#### Work instructions
Each line of the data must be set down again without a single difference.

#### Data excerpt

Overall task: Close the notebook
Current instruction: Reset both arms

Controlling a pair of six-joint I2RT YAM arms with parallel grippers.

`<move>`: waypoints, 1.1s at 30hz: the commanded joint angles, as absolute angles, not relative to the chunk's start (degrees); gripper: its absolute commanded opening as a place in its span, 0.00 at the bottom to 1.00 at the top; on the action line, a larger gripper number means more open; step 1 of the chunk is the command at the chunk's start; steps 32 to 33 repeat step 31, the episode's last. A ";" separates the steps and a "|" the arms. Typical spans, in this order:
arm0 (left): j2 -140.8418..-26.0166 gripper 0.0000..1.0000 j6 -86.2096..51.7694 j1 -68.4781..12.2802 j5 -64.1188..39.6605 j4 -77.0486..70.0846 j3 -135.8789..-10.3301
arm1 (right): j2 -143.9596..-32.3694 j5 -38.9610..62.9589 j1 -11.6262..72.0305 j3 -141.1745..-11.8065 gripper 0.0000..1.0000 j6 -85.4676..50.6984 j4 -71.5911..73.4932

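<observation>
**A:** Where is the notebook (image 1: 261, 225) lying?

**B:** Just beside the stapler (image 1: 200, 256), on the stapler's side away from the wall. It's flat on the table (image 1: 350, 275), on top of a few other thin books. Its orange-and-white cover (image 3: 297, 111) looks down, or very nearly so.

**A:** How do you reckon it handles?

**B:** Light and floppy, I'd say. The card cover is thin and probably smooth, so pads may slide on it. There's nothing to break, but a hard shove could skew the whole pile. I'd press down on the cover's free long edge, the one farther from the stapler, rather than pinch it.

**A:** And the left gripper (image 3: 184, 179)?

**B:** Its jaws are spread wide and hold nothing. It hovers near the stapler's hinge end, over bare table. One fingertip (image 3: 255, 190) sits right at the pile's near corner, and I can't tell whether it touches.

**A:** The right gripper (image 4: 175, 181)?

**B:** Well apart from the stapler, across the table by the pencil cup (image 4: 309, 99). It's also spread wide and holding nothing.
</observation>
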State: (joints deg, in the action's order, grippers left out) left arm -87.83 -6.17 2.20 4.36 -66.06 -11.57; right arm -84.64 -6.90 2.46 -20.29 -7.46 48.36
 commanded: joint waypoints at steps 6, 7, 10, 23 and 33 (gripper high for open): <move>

#### Answer
Overall task: Close the notebook
Current instruction: Reset both arms

Controlling a pair of six-joint I2RT YAM arms with parallel grippers.

`<move>`: waypoints, 1.1s at 30hz: the commanded joint angles, as absolute angles, not relative to the chunk's start (degrees); gripper: its absolute commanded opening as a place in its span, 0.00 at the bottom to 1.00 at the top; on the action line, a larger gripper number means more open; step 1 of the chunk is the command at the chunk's start; steps 32 to 33 repeat step 31, the episode's last. A ";" separates the steps and a "|" the arms. Typical spans, in this order:
arm0 (left): j2 -140.8418..-26.0166 gripper 0.0000..1.0000 j6 -86.2096..51.7694 j1 -68.4781..12.2802 j5 -64.1188..39.6605 j4 -77.0486..70.0846 j3 -135.8789..-10.3301
arm1 (right): j2 -143.9596..-32.3694 j5 -38.9610..62.9589 j1 -11.6262..72.0305 j3 -141.1745..-11.8065 gripper 0.0000..1.0000 j6 -85.4676..50.6984 j4 -71.5911..73.4932

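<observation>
**A:** Where is the notebook (image 1: 261, 225) lying?

**B:** Just beside the stapler (image 1: 200, 256), on the stapler's side away from the wall. It's flat on the table (image 1: 350, 275), on top of a few other thin books. Its orange-and-white cover (image 3: 297, 111) looks down, or very nearly so.

**A:** How do you reckon it handles?

**B:** Light and floppy, I'd say. The card cover is thin and probably smooth, so pads may slide on it. There's nothing to break, but a hard shove could skew the whole pile. I'd press down on the cover's free long edge, the one farther from the stapler, rather than pinch it.

**A:** And the left gripper (image 3: 184, 179)?

**B:** Its jaws are spread wide and hold nothing. It hovers near the stapler's hinge end, over bare table. One fingertip (image 3: 255, 190) sits right at the pile's near corner, and I can't tell whether it touches.

**A:** The right gripper (image 4: 175, 181)?

**B:** Well apart from the stapler, across the table by the pencil cup (image 4: 309, 99). It's also spread wide and holding nothing.
</observation>
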State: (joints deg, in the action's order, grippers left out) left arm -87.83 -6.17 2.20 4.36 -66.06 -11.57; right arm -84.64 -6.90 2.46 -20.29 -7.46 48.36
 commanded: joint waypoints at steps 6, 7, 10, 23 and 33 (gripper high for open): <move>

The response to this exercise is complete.